The emotional roller coaster was a rough one, especially at night. And especially when I was alone, which was most of the time, since I didn’t hold a regular job. I’d stopped working out, arranged for others to teach my classes at the dojo, taken a hiatus from coaching, turned down any new PI work, started hitting the sauce pretty hard, and vir­tually abandoned my daily run. People might call it “reevaluating” or “taking stock of one’s life,” but I knew it to be a cancerous malaise that nibbled all around my edges.

Since unintentionally killing Bobby Perdue, I’d withdrawn from most social intercourse and had become the Frozen Man. I’d just sit in my loft for hours upon hours feeling like a heavy gray mass weighed upon me. I knew I needed to do something to help myself, but I’m not a guy who will pop a Prozac or start seeing a shrink. I’d tough it out somehow, because that’s the way I operated.

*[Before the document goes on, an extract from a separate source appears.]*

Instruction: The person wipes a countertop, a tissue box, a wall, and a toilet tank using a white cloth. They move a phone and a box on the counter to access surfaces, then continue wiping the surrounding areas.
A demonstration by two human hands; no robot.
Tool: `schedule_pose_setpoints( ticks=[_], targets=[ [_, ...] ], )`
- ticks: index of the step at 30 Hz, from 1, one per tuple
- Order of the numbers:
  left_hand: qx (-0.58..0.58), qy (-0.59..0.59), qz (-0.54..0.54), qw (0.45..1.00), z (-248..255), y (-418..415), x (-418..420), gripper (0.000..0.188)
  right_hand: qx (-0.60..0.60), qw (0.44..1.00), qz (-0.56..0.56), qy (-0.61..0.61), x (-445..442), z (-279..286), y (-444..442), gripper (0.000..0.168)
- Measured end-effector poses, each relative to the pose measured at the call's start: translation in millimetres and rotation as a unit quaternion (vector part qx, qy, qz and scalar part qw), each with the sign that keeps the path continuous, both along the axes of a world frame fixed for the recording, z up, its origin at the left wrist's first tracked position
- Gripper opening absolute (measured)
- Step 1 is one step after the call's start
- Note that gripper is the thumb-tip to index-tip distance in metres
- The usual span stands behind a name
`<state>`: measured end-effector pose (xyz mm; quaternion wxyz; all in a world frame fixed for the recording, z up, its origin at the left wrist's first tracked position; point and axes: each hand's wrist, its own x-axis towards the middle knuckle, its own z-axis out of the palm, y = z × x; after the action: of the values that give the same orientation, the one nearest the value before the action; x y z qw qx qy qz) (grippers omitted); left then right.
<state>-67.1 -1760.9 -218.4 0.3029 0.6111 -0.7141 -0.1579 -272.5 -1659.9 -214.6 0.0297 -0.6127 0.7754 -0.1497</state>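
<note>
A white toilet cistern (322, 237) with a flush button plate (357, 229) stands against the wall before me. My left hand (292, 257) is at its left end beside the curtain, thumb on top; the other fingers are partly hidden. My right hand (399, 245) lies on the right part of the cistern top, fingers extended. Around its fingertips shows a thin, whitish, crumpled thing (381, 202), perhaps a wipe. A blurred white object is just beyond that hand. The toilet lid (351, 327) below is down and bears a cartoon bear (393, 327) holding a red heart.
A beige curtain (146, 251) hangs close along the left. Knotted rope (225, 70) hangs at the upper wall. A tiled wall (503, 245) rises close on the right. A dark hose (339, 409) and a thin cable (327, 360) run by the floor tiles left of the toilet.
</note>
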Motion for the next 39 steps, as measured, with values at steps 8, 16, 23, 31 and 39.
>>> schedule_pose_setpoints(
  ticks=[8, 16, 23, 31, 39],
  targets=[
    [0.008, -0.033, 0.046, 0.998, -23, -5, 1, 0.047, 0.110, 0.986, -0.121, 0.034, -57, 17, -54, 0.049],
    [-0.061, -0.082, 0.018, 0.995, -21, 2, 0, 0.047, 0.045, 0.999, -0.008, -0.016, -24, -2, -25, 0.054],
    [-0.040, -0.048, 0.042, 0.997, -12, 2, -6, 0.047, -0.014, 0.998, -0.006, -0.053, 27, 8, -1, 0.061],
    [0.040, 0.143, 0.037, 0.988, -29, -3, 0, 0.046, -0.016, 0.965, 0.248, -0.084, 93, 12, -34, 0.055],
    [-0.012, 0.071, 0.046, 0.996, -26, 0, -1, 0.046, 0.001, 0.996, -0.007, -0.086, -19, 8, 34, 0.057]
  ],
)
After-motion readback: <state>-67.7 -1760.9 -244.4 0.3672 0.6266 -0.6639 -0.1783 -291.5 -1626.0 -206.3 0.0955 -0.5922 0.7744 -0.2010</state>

My main form of therapy was telling myself repeatedly that I hadn’t meant to kill the kid. It was a horribly tragic accident, and I felt awful for twenty-year-old Bobby Perdue and his family. The whole thing had messed with me in a way nothing else ever had before, not even the deaths of my father and brother. Plenty of fighters have died in the ring, but damn it, he died in my ring. I couldn’t stop thinking about why this had to happen. What had I done to deserve being drafted against my will as the kid’s executioner? As a result, I not only felt depressed, I also brimmed with anger. Righteously pissed off didn’t come close to describing my prime sentiment. An undirected rage that I barely con­trolled ran right below my surface interactions, one reason I had largely avoided people for the last month. I was running on a super-short fuse as I feigned normalcy, and that might mean trouble.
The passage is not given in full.